# Problem statement
Since only the total matters, count the lines of these entries containing the word "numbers" and write that total alone.

Entries taken from a collection
--- START ---
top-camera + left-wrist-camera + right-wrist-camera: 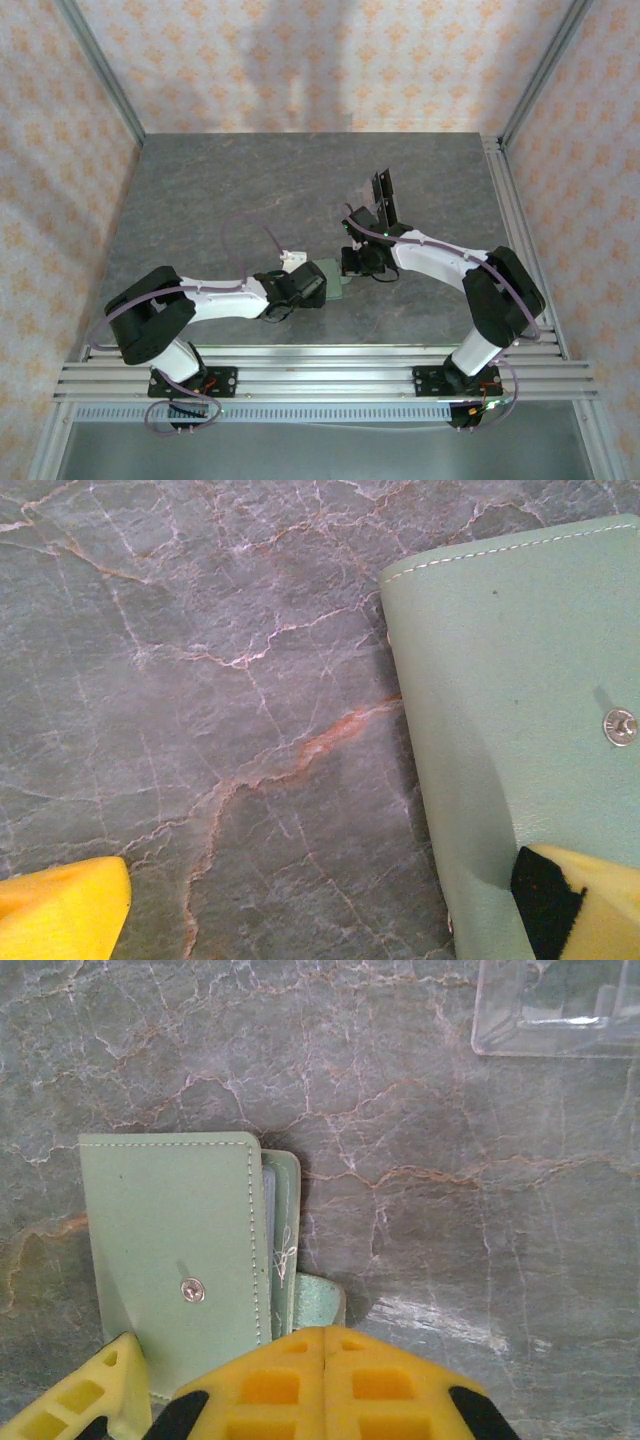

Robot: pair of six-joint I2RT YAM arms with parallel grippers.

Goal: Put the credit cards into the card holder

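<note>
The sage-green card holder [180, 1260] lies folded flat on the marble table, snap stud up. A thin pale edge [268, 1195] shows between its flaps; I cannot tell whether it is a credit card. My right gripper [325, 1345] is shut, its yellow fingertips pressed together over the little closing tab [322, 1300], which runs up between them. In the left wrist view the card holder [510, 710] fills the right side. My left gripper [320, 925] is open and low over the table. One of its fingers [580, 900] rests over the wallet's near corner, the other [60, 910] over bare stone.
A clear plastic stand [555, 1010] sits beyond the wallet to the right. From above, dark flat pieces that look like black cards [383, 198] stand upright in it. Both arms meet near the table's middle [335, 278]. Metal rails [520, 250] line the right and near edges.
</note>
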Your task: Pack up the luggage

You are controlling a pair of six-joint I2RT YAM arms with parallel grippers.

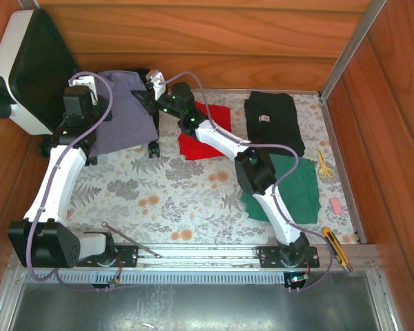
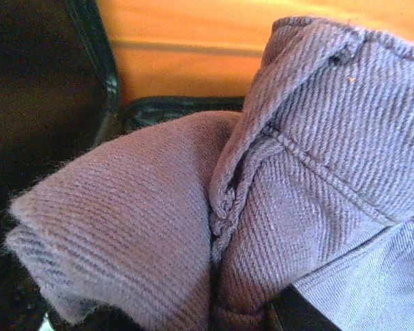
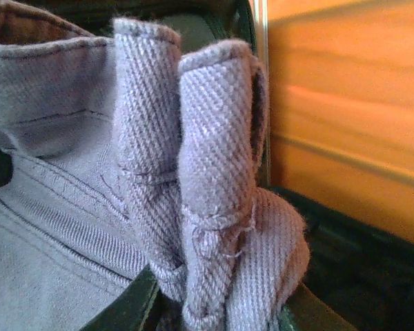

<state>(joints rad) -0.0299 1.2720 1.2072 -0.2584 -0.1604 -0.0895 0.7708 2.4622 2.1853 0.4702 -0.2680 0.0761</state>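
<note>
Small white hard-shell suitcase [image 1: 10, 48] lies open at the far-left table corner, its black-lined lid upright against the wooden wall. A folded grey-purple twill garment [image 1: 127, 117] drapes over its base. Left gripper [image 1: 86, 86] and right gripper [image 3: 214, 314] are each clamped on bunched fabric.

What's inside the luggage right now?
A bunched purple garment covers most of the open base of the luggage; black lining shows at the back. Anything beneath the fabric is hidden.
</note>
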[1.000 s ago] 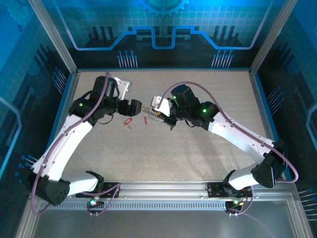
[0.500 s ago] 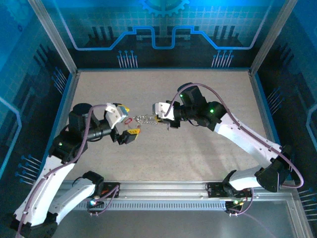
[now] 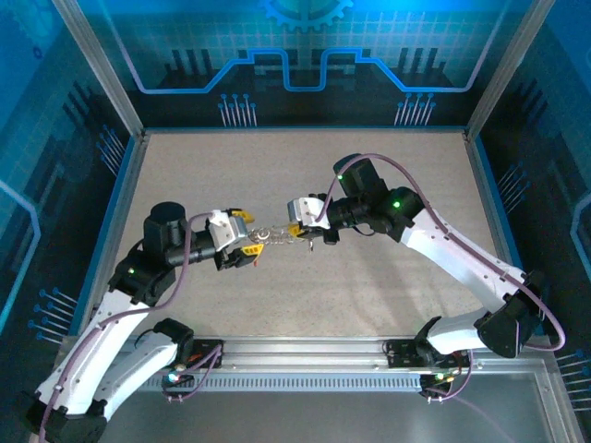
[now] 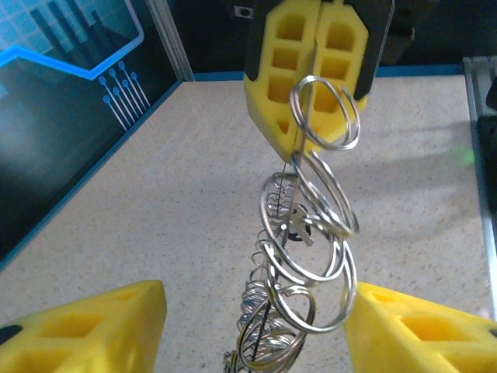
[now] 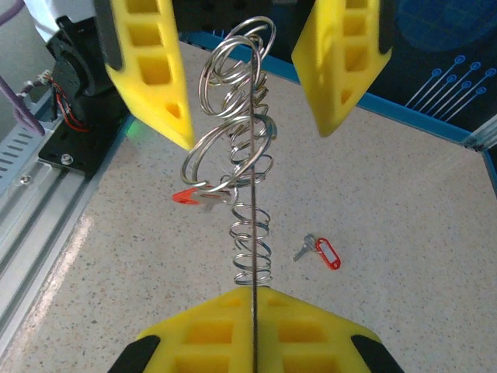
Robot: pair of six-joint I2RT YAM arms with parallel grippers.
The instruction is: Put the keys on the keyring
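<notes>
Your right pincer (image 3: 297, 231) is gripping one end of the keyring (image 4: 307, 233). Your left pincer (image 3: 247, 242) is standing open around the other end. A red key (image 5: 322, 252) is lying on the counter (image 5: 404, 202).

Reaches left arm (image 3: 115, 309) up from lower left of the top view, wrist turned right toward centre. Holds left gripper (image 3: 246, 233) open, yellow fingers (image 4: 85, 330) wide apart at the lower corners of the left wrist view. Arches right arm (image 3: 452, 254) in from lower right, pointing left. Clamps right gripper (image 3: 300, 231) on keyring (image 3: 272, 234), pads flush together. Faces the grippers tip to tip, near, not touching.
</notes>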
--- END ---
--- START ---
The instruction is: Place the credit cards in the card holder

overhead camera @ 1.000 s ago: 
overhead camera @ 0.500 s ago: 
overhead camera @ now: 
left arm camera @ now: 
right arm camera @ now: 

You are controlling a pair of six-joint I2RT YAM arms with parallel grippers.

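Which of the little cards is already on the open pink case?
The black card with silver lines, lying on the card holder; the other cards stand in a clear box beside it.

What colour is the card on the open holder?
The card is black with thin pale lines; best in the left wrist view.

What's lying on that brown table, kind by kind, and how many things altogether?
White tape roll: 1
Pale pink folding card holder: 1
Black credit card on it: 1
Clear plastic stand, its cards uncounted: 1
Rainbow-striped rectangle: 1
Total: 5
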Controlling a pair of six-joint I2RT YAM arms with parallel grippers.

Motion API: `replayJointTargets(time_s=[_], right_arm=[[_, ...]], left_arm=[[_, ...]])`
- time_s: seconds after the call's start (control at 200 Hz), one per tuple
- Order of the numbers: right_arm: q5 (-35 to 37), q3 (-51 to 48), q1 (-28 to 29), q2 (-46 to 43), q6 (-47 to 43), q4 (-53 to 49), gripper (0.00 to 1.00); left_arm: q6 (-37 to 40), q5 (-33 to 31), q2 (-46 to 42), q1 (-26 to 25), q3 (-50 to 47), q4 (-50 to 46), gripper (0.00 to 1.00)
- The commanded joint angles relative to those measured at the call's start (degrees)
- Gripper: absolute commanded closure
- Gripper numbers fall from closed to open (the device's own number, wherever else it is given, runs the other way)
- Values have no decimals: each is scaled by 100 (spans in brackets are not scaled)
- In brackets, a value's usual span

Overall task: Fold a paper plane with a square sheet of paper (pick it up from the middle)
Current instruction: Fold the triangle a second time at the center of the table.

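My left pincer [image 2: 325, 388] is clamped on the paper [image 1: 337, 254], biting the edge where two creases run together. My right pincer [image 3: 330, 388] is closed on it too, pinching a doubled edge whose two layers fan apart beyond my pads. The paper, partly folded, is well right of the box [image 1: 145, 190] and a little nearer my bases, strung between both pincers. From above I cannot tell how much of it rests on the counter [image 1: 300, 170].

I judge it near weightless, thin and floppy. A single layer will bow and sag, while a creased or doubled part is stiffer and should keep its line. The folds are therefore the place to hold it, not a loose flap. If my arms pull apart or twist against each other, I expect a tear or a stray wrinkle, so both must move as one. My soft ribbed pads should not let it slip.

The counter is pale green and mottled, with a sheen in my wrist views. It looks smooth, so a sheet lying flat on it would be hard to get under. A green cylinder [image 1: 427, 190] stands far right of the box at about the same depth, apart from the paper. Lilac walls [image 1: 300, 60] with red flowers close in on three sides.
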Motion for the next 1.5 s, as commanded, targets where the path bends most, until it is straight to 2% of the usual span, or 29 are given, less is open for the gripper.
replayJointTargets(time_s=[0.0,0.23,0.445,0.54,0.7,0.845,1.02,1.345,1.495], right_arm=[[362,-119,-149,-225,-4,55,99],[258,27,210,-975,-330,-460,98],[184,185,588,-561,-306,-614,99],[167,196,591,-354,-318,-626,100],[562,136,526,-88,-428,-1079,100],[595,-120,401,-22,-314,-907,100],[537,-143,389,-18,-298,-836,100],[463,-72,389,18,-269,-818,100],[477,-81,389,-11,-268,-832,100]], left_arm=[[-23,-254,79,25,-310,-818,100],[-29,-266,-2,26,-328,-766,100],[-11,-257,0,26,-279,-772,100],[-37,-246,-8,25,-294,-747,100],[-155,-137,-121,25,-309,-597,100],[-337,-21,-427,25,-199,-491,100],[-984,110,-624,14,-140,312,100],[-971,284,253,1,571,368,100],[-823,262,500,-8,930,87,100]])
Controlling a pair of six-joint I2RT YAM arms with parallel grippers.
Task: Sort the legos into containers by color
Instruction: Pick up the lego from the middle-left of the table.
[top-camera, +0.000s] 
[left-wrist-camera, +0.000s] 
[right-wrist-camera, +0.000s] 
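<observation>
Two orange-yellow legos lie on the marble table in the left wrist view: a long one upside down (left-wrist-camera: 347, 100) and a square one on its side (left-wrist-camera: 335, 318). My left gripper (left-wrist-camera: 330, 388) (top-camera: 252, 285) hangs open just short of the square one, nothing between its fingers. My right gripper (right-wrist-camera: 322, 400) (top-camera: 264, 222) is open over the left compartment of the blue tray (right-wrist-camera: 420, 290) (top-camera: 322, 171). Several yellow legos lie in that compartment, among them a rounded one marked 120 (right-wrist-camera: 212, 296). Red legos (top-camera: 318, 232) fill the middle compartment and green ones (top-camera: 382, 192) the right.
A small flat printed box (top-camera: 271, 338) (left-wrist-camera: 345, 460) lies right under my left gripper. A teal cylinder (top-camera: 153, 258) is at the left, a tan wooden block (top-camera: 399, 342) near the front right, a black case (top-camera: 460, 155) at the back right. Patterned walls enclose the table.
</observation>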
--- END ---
# Exercise solution
2